▸ **Exercise prompt**:
Omit every picture, and retype the lines that run from the beginning of the data below through the line containing "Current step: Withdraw", inclusive.

┌─ Given data

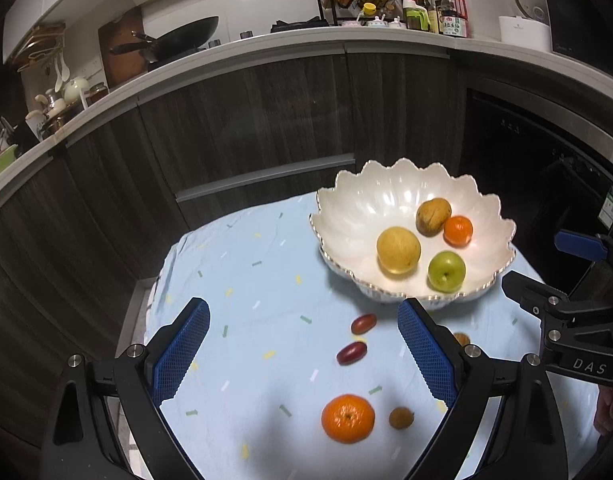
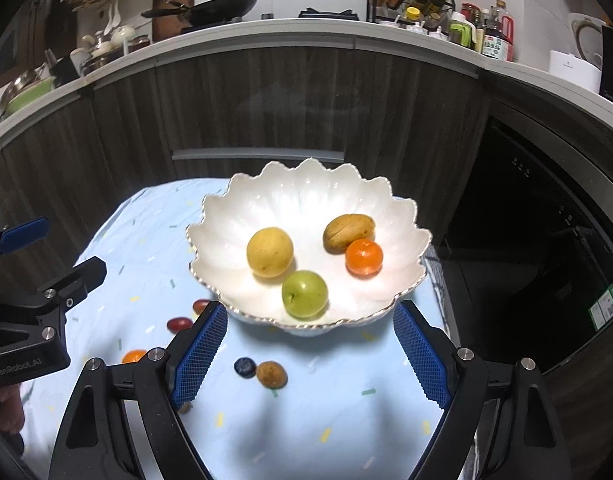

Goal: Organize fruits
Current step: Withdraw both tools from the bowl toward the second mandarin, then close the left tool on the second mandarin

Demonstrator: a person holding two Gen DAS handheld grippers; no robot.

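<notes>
A white scalloped bowl (image 1: 346, 216) (image 2: 306, 188) stands on the blue tablecloth and holds a yellow fruit (image 1: 398, 250) (image 2: 270, 252), a brown fruit (image 1: 433, 216) (image 2: 348, 233), a small orange (image 1: 458, 231) (image 2: 364, 257) and a green apple (image 1: 446, 271) (image 2: 304, 294). On the cloth lie an orange (image 1: 348, 418) (image 2: 133, 356), two red dates (image 1: 351, 353) (image 1: 363, 323) (image 2: 180, 323), a small brown fruit (image 1: 401, 417) (image 2: 271, 374) and a blueberry (image 2: 244, 367). My left gripper (image 1: 304, 332) is open and empty above the loose fruit. My right gripper (image 2: 310, 334) is open and empty at the bowl's near rim.
The tablecloth (image 1: 242, 280) covers a small table in front of dark wood cabinets (image 1: 246, 120). A kitchen counter (image 1: 306, 38) behind carries a wok, bottles and a spice rack. A dark oven (image 2: 546, 240) stands at the right. Each gripper shows in the other's view (image 1: 566, 320) (image 2: 34, 312).
</notes>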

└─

▸ **Solution for this problem**:
Goal: Organize fruits
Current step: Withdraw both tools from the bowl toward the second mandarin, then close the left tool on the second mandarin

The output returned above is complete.